BEGIN DATA FOR THIS EXERCISE

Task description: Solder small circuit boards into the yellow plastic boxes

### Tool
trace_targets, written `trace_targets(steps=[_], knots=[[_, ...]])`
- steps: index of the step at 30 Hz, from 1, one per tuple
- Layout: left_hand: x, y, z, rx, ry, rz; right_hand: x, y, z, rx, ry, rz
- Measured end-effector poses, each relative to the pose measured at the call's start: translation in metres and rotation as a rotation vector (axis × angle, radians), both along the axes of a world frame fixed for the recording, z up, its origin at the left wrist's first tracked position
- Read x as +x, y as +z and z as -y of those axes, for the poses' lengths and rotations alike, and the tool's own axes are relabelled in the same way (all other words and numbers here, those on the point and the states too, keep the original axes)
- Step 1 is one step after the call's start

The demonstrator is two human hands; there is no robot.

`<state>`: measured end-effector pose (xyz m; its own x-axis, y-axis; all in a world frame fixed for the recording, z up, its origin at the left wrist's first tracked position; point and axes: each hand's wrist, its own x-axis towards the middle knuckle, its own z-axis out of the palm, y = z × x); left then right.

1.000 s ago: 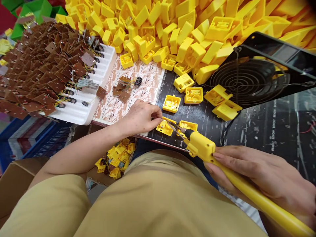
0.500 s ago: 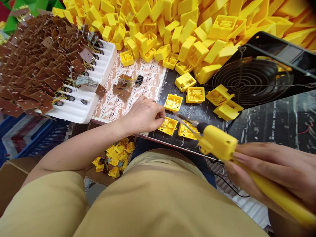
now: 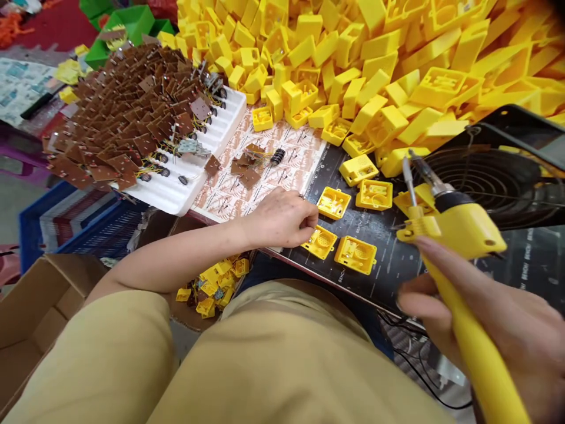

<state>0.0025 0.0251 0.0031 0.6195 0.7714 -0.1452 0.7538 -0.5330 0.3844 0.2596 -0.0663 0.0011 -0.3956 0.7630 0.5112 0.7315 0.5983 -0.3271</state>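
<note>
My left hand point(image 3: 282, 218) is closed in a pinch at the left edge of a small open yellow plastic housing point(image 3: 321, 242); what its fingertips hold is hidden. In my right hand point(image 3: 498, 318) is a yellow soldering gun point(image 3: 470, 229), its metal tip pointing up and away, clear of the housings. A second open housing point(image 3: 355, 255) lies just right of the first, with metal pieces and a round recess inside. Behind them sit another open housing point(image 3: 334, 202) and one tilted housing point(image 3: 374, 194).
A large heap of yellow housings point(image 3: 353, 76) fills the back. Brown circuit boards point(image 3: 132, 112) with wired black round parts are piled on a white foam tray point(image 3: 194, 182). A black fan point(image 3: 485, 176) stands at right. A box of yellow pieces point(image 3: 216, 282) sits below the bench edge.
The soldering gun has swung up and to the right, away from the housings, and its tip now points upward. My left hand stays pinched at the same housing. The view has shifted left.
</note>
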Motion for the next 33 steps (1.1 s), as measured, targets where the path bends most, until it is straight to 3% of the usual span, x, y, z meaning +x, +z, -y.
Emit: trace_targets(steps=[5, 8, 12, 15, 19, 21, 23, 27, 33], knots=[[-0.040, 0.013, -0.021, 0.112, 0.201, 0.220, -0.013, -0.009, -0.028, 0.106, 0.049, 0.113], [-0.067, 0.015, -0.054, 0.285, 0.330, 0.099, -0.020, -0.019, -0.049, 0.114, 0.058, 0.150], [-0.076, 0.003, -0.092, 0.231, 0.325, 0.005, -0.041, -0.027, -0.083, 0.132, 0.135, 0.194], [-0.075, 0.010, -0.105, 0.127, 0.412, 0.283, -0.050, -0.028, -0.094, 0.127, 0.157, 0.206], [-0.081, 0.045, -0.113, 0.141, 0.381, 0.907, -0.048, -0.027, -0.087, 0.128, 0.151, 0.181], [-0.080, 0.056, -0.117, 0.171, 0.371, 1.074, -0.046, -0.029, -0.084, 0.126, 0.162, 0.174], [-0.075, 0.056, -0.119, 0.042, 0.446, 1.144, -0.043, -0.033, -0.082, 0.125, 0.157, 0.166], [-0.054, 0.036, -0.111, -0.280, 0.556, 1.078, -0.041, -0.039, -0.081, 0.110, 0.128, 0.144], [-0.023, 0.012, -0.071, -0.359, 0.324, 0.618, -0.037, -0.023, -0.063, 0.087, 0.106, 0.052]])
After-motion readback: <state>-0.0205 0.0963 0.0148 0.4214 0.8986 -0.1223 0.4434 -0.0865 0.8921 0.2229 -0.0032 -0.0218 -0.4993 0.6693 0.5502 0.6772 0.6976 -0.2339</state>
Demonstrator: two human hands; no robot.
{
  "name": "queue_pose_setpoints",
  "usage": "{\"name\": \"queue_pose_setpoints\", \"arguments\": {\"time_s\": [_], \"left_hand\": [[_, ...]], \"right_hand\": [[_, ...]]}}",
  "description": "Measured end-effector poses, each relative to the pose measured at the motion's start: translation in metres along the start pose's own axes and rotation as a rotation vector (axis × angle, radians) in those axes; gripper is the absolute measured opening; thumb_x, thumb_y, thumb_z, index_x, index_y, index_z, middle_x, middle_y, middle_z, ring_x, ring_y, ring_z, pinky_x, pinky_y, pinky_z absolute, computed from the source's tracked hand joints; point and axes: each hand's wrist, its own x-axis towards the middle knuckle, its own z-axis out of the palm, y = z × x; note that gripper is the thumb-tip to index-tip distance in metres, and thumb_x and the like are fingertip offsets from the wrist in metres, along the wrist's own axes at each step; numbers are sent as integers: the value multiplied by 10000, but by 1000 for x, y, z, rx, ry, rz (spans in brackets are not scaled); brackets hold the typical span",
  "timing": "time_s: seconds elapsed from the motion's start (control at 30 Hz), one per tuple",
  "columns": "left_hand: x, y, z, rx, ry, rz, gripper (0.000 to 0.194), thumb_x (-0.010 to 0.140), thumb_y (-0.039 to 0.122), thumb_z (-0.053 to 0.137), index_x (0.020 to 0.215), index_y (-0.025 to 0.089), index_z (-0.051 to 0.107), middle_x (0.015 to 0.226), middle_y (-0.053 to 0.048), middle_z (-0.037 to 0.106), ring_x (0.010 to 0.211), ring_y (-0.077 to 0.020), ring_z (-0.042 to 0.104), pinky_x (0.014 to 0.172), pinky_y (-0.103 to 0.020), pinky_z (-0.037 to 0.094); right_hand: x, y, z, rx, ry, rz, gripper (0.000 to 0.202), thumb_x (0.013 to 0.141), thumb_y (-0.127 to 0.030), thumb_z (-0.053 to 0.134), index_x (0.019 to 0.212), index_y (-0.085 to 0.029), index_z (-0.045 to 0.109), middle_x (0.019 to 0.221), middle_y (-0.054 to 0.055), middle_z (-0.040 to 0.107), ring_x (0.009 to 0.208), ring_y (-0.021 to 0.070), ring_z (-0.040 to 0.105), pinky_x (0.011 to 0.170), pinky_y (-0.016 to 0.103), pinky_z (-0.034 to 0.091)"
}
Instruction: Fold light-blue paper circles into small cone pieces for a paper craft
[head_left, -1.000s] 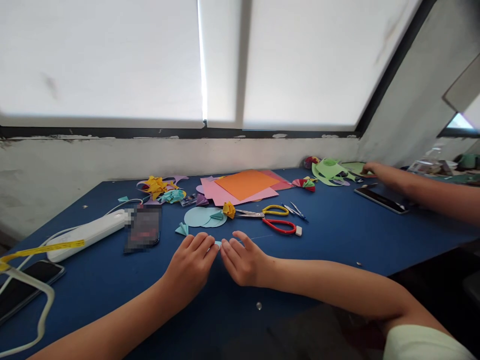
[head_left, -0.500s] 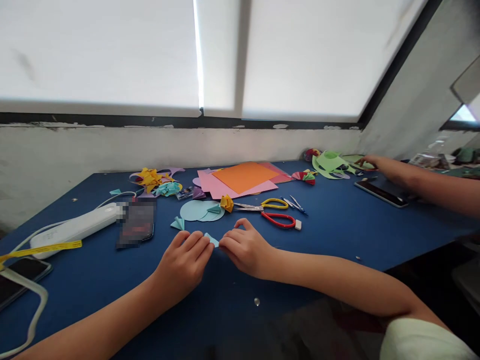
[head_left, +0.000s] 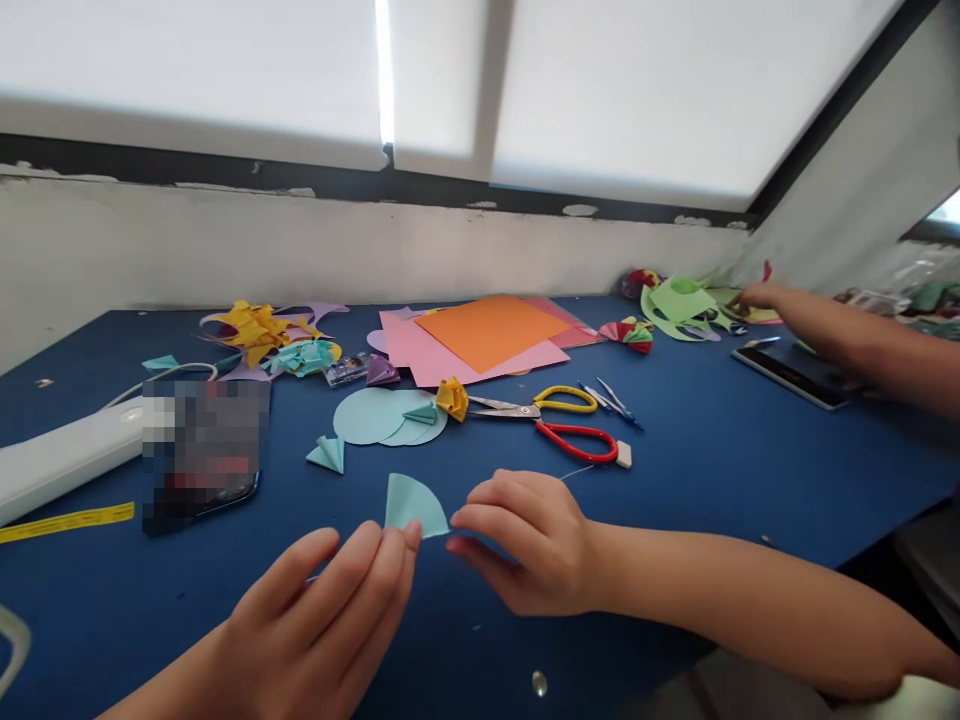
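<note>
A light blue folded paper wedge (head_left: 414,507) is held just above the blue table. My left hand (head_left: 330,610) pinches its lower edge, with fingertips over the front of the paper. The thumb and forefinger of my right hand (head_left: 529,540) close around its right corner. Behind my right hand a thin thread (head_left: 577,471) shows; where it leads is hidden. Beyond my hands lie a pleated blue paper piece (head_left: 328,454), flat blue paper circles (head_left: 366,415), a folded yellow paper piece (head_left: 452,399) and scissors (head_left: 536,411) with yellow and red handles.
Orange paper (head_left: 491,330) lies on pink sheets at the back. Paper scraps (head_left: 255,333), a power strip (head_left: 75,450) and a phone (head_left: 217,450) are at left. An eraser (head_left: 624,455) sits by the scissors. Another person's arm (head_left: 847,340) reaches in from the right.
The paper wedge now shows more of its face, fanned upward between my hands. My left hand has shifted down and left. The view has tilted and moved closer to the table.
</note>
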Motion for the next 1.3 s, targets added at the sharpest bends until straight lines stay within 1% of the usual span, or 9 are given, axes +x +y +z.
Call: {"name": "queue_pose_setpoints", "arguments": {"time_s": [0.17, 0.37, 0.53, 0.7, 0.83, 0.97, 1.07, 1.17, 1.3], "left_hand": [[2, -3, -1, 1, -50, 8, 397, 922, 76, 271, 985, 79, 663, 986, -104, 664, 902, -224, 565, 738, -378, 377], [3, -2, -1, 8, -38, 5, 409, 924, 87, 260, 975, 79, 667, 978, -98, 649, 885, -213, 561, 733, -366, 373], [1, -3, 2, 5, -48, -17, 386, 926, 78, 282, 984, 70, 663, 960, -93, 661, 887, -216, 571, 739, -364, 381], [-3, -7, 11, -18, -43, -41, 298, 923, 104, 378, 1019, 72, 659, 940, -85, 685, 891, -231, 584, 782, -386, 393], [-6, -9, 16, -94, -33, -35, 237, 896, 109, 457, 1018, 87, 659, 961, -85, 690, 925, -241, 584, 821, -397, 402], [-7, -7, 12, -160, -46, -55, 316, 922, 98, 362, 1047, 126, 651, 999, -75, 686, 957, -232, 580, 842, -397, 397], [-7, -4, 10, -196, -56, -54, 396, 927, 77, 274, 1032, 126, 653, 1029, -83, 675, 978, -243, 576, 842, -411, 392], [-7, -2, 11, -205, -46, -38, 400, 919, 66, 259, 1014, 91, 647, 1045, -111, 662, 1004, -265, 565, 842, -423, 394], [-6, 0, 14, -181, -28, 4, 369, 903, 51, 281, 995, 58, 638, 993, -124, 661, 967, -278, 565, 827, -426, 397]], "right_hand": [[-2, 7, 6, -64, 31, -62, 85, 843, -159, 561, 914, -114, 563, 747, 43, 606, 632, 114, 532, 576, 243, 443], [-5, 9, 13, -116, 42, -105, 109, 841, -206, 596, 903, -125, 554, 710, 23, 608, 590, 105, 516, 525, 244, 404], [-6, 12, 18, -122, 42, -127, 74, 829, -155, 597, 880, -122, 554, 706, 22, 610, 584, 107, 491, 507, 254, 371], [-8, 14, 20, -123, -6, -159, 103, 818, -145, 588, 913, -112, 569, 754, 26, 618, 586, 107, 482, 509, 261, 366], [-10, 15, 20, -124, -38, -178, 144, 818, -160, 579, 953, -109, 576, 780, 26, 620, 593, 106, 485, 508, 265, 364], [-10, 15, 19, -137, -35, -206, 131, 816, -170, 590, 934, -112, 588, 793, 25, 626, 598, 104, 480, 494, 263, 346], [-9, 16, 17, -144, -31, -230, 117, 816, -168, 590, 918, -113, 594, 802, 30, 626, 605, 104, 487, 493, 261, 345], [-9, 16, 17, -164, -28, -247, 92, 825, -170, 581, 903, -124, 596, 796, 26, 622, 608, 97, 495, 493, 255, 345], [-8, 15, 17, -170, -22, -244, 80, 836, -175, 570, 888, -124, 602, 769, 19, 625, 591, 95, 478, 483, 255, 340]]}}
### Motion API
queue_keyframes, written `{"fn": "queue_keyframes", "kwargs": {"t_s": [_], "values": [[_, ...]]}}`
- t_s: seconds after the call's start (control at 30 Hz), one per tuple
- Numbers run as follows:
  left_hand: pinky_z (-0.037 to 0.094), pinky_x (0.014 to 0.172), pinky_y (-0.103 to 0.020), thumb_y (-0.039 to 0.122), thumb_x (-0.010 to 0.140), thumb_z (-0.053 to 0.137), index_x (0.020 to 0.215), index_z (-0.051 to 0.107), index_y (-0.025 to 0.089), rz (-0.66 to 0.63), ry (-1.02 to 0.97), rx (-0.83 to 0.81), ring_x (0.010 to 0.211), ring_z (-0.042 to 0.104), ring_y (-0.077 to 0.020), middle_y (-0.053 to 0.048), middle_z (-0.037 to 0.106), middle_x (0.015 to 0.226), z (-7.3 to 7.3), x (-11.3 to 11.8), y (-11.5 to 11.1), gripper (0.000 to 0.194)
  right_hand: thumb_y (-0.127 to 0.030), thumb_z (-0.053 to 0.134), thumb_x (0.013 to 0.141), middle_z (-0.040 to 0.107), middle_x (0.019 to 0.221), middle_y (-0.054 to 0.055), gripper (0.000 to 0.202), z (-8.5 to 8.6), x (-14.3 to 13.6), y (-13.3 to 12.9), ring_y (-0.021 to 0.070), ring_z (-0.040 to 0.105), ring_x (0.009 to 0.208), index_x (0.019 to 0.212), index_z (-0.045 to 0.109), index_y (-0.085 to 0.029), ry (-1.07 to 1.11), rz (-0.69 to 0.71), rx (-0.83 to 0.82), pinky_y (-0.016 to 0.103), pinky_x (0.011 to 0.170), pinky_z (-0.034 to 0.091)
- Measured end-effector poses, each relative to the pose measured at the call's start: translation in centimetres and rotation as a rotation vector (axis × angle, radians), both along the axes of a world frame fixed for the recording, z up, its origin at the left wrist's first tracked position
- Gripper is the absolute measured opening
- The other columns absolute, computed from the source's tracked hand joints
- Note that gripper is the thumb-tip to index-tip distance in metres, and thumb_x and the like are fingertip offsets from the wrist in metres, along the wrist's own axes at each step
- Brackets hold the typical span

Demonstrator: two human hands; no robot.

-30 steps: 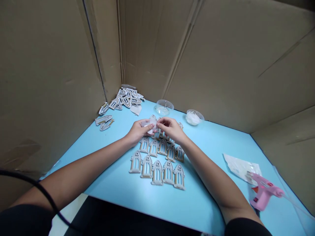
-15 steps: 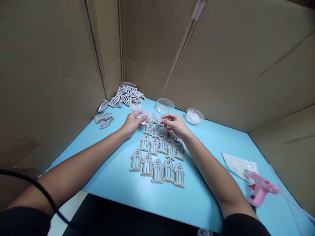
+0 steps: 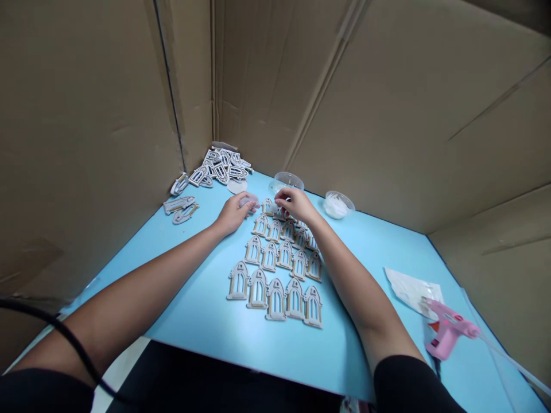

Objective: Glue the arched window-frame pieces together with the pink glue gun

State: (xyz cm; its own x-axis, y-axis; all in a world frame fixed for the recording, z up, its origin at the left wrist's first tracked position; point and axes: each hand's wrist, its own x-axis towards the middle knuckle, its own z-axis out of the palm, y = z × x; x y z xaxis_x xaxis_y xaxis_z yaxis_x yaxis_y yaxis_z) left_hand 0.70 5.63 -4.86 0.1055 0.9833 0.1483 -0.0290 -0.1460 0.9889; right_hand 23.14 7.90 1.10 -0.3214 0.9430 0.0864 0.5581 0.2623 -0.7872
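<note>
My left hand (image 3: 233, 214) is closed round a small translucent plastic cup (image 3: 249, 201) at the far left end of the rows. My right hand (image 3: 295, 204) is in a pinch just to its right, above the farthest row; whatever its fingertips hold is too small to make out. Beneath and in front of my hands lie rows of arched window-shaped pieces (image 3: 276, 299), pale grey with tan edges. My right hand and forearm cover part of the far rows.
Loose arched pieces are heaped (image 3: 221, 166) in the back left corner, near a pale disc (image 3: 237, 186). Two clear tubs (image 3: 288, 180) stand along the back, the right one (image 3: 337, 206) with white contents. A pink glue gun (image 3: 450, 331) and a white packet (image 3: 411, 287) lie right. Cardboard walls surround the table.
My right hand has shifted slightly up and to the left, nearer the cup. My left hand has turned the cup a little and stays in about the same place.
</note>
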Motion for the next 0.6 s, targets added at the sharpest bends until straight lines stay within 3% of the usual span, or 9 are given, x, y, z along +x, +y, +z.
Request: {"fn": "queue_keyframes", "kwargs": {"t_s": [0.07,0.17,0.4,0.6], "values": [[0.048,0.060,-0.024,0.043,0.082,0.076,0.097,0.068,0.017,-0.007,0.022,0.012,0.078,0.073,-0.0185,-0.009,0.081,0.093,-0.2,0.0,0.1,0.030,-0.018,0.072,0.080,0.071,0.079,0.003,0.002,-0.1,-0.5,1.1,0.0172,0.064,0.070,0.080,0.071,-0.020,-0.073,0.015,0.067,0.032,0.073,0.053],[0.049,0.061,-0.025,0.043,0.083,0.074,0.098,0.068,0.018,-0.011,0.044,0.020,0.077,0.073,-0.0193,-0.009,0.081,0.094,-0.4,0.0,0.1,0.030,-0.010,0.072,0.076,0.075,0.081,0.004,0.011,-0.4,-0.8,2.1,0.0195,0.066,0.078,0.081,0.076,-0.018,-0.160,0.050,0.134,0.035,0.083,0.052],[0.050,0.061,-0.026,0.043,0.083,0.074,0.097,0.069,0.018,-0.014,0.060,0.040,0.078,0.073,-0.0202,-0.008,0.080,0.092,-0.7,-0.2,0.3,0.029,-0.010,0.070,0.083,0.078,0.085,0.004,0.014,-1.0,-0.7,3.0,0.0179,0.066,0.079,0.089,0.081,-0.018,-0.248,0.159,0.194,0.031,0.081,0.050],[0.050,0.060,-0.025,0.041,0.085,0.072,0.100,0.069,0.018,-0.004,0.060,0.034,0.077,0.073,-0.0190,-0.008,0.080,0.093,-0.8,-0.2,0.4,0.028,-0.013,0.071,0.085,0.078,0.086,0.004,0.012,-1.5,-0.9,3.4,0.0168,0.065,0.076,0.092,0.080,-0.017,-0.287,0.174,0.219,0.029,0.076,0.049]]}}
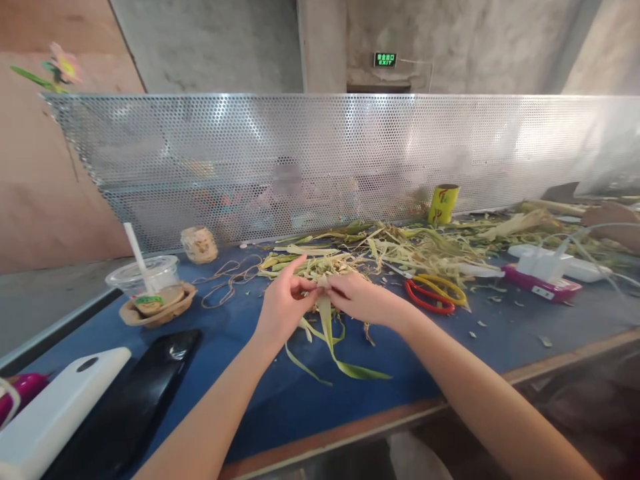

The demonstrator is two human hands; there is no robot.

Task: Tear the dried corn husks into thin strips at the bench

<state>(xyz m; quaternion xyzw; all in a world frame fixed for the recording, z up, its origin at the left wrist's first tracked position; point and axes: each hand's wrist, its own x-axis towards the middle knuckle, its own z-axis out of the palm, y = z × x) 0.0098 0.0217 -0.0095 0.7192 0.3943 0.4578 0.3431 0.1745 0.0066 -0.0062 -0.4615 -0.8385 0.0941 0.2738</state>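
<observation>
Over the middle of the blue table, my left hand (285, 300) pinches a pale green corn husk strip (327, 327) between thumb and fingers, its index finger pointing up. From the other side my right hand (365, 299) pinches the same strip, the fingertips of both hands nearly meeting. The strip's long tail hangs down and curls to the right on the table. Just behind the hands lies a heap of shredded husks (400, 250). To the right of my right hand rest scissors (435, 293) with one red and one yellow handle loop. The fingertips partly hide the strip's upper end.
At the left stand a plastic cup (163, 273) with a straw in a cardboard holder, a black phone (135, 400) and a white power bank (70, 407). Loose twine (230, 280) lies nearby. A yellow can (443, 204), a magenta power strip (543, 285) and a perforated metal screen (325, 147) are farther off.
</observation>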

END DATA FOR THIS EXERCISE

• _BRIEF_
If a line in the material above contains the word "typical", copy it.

• _YOUR SOLUTION_
  "description": "Measured end-effector poses, each relative to the pose measured at the motion's start: translation in metres along the start pose's own axes and rotation as a rotation vector (axis × angle, radians) in those axes; gripper is the absolute measured opening; thumb_x, thumb_y, thumb_z, index_x, index_y, index_z, middle_x, middle_y, middle_z, ring_x, ring_y, ring_z, pinky_x, pinky_y, pinky_z absolute, computed from the source's tracked hand joints; point and axes: each hand's wrist, its own x-axis towards the middle knuckle, its own z-axis out of the palm, y = z × x; note that gripper is the thumb-tip to index-tip distance in metres, and thumb_x and the like are fingertip offsets from the wrist in metres, along the wrist's own axes at each step; numbers are sent as integers: the value multiplied by 10000, but by 1000 for x, y, z, rx, ry, rz (spans in brackets are not scaled); brackets hold the typical span",
- Brackets hold the typical span

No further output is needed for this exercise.